Sob a curadoria de Miyada, a artista visual escolheu trabalhos produzidos nos últimos quatro anos  (sendo os mais recentes feitos especialmente para a mostra), que exploram relações e pensamentos sobre espaços e lugares, através de representações cartográficas, para apresentar - pela primeira vez - ao público de Porto Alegre. São cerca de 15 pinturas e desenhos - alguns com volume, lembrando esculturas - desenvolvidos com materiais como latão, madeira, acetato e borracha, além de vídeos e a performance musical de Cabral (que será gravada no dia da abertura, para ficar exposta em tela no restante da temporada da mostra no Intituto Ling).

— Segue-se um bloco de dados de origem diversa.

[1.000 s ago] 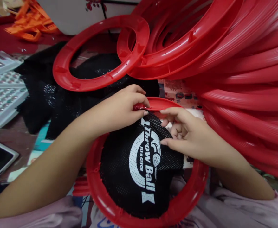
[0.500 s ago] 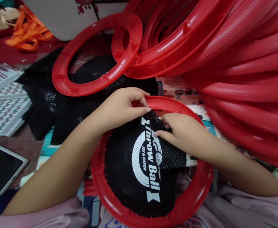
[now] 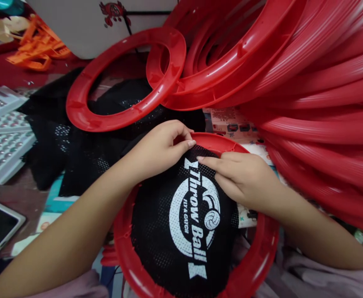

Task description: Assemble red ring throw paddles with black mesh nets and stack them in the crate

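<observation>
Head view: one black mesh panel (image 3: 181, 225) printed "Throw Ball", lower centre, lying within one red plastic ring (image 3: 123, 244). Left hand (image 3: 165, 147), centre: thumb and fingers pinched on the panel's top edge. Right hand (image 3: 246, 176), right of centre: index finger extended onto the mesh, others curled; whether it grips cannot be told. Upper centre: second red ring (image 3: 116, 122). Right: stacked red rings (image 3: 320, 128). Upper left: orange plastic parts (image 3: 35, 49). Left: white compartment trays (image 3: 7, 153).

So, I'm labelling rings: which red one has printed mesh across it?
The red ring nearest the camera, with "Throw Ball" on its black mesh. The loose ring beyond and the stacked rings at right show no such print.
</observation>
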A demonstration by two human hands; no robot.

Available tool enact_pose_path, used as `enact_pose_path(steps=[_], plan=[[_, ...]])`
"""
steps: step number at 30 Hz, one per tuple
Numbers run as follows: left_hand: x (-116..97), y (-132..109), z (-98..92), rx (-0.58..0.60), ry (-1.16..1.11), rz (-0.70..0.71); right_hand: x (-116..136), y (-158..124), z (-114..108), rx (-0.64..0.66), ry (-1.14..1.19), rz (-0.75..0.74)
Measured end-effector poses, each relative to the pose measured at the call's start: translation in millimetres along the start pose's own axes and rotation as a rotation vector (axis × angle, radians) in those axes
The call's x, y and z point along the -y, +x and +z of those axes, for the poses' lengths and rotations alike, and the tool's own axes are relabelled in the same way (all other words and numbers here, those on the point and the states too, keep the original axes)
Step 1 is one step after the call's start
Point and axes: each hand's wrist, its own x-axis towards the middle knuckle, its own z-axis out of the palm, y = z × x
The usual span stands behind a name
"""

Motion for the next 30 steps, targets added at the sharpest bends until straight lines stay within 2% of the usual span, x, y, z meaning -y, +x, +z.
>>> enact_pose_path(steps=[4, 9, 17, 21, 24, 30], plan=[[-1.4, 1.1, 2.1, -0.009, 0.046, 0.006, 2.9, 1.1, 1.2, 0.041, -0.191, 0.053], [-1.8, 2.5, 4.3, -0.017, 0.123, 0.047, 7.0, 1.7, -1.2, 0.069, -0.308, 0.062], [-0.7, 1.8, 9.5, -0.049, 0.223, 0.098, -0.1, -0.7, -4.5, 0.043, -0.223, 0.131], [1.2, -4.4, 8.7, 0.007, 0.222, 0.223, -5.9, -1.0, -4.2, -0.031, -0.249, 0.102], [1.7, -7.4, 9.2, 0.053, 0.294, 0.217, -9.9, 0.2, -1.4, -0.080, -0.283, 0.094], [2.9, -9.1, 11.7, 0.042, 0.369, 0.248, -16.2, 3.8, 1.9, -0.084, -0.249, 0.107]])
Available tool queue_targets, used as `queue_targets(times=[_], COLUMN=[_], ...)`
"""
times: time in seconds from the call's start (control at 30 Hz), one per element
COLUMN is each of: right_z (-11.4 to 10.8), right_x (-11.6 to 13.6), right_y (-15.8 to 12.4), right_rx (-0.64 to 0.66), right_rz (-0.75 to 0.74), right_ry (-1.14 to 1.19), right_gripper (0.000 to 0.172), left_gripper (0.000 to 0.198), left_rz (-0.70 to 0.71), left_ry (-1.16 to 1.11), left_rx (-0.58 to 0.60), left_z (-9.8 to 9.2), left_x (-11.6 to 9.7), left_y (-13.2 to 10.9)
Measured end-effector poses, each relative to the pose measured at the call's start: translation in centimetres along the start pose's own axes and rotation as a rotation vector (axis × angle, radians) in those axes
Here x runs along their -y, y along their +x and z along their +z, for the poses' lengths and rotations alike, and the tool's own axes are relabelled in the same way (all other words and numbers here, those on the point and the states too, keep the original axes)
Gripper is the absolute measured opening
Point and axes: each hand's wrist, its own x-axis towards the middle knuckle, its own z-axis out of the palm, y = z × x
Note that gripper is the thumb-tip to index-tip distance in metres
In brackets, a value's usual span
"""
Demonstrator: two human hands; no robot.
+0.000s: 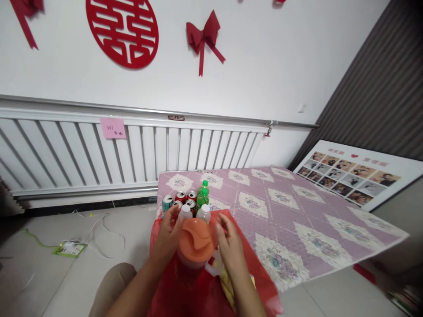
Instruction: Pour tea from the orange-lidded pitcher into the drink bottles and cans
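Between my hands stands a clear plastic jug with an orange lid point(195, 240), on a red plastic sheet point(256, 268). My left hand point(168, 235) is to its left, fingers apart and bent, close to a white-capped bottle point(186, 212); whether it touches that bottle I cannot tell. To the jug's right, my right hand point(229, 241) is open with bent fingers, holding nothing. A second white-capped bottle point(204, 213) stands behind the lid. Several drink cans, one a teal can point(167, 203), and two green bottles point(202, 198) are grouped farther back. A yellow cloth point(227, 286) lies partly under my right forearm.
A purple floral cover point(264, 193) spreads over the surface to the right. Behind it runs a white radiator point(142, 154) along the wall. A framed photo board point(350, 171) leans at the far right. Cords and a green packet point(69, 248) lie on the left floor.
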Motion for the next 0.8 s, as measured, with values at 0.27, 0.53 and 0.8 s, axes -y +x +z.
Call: queue_targets(times=[0.27, 0.53, 0.8], right_z=[0.5, 0.8, 1.2], right_x=[1.6, 2.6, 2.3], right_y=[2.7, 3.8, 4.4], right_rx=[-0.029, -0.037, -0.040], right_rz=[0.026, 0.018, 0.029], right_ry=[0.106, 0.036, -0.031], right_gripper=[0.048, 0.061, 0.064], left_gripper=[0.035, 0.044, 0.049], left_rz=[0.005, -0.086, -0.104], left_ry=[-0.071, -0.063, -0.060], left_rx=[-0.032, 0.068, 0.115], left_z=[2.1, 4.4, 5.5], left_x=[-3.2, -3.6, -3.2], left_y=[2.8, 3.3, 3.6])
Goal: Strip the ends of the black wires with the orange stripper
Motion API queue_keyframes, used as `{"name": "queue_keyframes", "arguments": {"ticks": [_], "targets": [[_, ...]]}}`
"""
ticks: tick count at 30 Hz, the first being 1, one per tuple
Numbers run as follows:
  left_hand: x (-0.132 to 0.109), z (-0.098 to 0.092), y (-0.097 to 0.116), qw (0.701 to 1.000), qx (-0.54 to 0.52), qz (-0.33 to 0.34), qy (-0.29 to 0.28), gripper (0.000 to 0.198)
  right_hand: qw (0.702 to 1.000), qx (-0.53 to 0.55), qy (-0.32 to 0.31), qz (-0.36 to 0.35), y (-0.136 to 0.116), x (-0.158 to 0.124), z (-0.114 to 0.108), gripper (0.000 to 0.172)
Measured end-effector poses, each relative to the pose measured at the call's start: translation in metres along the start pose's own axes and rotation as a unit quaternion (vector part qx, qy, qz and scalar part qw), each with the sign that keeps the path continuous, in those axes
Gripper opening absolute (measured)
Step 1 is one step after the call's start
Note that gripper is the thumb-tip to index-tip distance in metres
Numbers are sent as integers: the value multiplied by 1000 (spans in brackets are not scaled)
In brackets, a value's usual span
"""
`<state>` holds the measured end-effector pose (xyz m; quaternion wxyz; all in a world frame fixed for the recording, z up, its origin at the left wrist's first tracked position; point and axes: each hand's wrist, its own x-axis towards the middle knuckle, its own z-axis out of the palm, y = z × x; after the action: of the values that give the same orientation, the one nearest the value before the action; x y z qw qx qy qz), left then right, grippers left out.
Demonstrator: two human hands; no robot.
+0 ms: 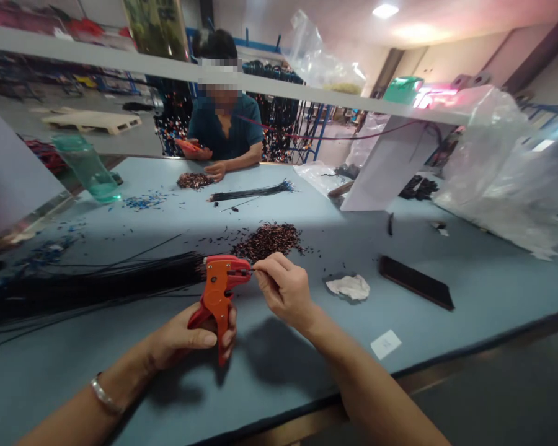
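Observation:
My left hand [193,337] is closed round the handles of an orange wire stripper [218,291], held upright over the blue table [483,279]. My right hand [283,288] pinches a thin black wire [255,269] whose end sits in the stripper's jaws. A thick bundle of black wires [97,285] lies on the table to the left, its ends next to the stripper. Just behind the tool is a pile of small dark stripped bits [268,240].
A black flat bar [416,282], a crumpled white cloth [351,287] and a white paper slip [385,344] lie to the right. A green bottle [88,167] stands at left. Across the table a person in a teal shirt [223,127] works beside another wire bundle [253,193]. Clear plastic bags [502,179] are at right.

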<state>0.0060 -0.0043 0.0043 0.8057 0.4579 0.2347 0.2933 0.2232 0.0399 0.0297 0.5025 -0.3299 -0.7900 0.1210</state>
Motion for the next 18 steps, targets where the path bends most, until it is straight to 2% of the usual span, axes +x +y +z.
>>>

"A experiência de cruzar uma fronteira é muito diferente do que se vê no mapa", justifica a artista, que define suas criações a partir de uma visão utópica, de transformar estas linhas (de fronteira) não somente por meio de uma partitura experimental - como é o caso de Songlines - feita para ser transformada em música (a partir de interpretações como as que serão apresentadas por Cabral), mas também através de ressignificações. "É um tanto abstrato, assim como as fronteiras que são abstratas, ao mesmo tempo que afetam muito a vida das pessoas, principalmente pela questão política", comenta.
A partir do espaço de fronteira que se vê no mapa, a artista transformou, em seu trabalho, vários territórios em narrativas, considerando seu contexto histórico. "Não existe só um modo de pensar os lugares, e eu acho que levo isso ao limite, a ponto do mapa que está na obra deixar de ser mapa para ser outra coisa", revela. "Muitos deles têm essa busca de se tornar diferentes do que são (no desenho de mapa tradicional) para se transformar em mapas fluídos, que falem não só da delimitação de território político, mas, por exemplo, da série de fluxos que realmente são essas linhas que cruzam os continentes, a exemplo das indas e vindas que se compõem as migrações."
O resultado, segundo avaliação de Marina, é que os desenhos e as formas que surgem a partir do uso de materiais se tornam "orgânicos", lembrando plantas e outras coisas, que não necessariamente parecem mapas. Ou seja, ainda que o princípio de cada obra seja a geopolítica, as criações, quando "vão se resolvendo", acabam adquirindo "vida própria": "não existe compromisso em manter a geografia, mas transformar mesmo em outra coisa", que tenha narrativa única, "reinventando a narrativa de cada um destes trabalhos, destruindo e distorcendo" essas narrativas, a partir das formas dos mapas, que também recebem recortes, dobraduras, colagens, resultando em uma "geografia desmanchada".
"Penso muito que tipo de mapa pode definir o mundo de hoje, em constante transformação", destaca Marina. A artista, que pinta e desenha desde os 15 anos, começou a trabalhar com mapas em 2004, ainda com referencias impressas (uma vez que ainda não havia a tecnologia possível nos dias de hoje). "Foi quando fui estudar em Barcelona pela primeira vez, aos 23 anos, e precisava lidar com a sensação de deslocamento extremo. O mapa me dava uma sensação de um certo controle do espaço, ainda que ilusória", recorda.
Desde então, a temática vem acompanhando a artista, que, no seu cotidiano, está sempre cruzando fronteiras para se deslocar entre seus dois lares oficiais. Ela admite que, ainda há outras referências nesta relação, a exemplo de uma obra do uruguaio Joaquim Torres Garcia, que dispôs, em um de seus trabalhos, o desenho da América do Sul invertida. "Essa provocação de que a dominação do Norte pode ser modificada, com o Sul se tornando mais importante carrega uma ideia muiro forte que me acompanha há muitos anos. É um giro de percepção, é mais que virar de cabeça para baixo uma imagem."